## What is required
Below is a listing; write it out exactly and drop any images from it.

## Given information
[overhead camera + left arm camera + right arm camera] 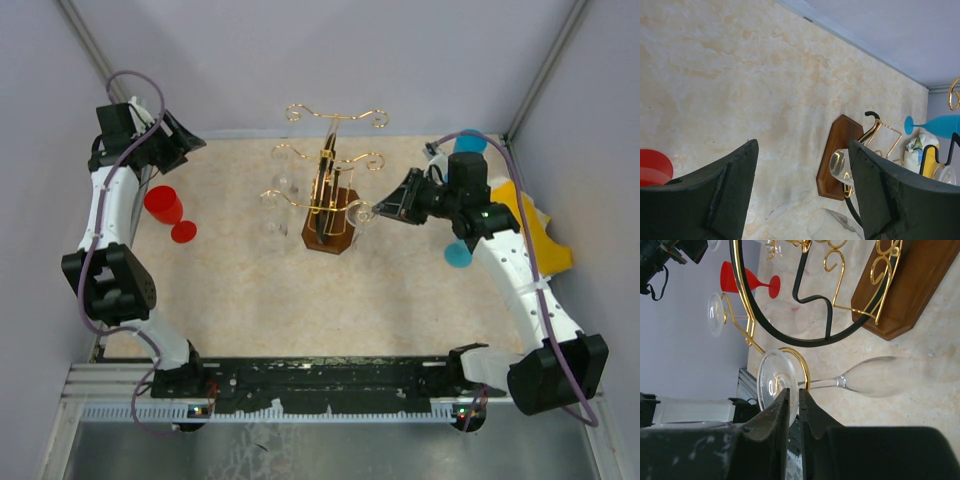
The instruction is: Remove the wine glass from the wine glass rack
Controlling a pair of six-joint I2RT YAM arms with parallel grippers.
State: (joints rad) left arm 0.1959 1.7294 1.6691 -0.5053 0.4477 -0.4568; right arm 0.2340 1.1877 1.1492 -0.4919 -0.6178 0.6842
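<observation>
The wine glass rack [329, 190] is a gold wire stand on a dark wooden base [330, 235] at mid table. My right gripper [387, 208] is at its right side. In the right wrist view the gripper [794, 396] is shut on the rim of the round foot of a clear wine glass [875, 377]. The glass's stem lies in a gold curled hook [802, 367] and its bowl points away. Other clear glasses hang on the rack [716, 315]. My left gripper [188, 140] is open and empty at the far left, well away from the rack [837, 150].
A red wine glass [166, 208] lies on the table at the left. A blue glass [458, 253] and a yellow object [538, 235] are at the right behind my right arm. The grey back wall runs close behind the rack.
</observation>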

## Response below
[overhead camera + left arm camera + right arm camera] 
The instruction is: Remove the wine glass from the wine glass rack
Controlling a pair of six-joint I2RT YAM arms with parallel grippers.
State: (joints rad) left arm 0.1959 1.7294 1.6691 -0.5053 0.4477 -0.4568; right arm 0.2340 1.1877 1.1492 -0.4919 -0.6178 0.6842
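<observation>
The wine glass rack [329, 190] is a gold wire stand on a dark wooden base [330, 235] at mid table. My right gripper [387, 208] is at its right side. In the right wrist view the gripper [794, 396] is shut on the rim of the round foot of a clear wine glass [875, 377]. The glass's stem lies in a gold curled hook [802, 367] and its bowl points away. Other clear glasses hang on the rack [716, 315]. My left gripper [188, 140] is open and empty at the far left, well away from the rack [837, 150].
A red wine glass [166, 208] lies on the table at the left. A blue glass [458, 253] and a yellow object [538, 235] are at the right behind my right arm. The grey back wall runs close behind the rack.
</observation>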

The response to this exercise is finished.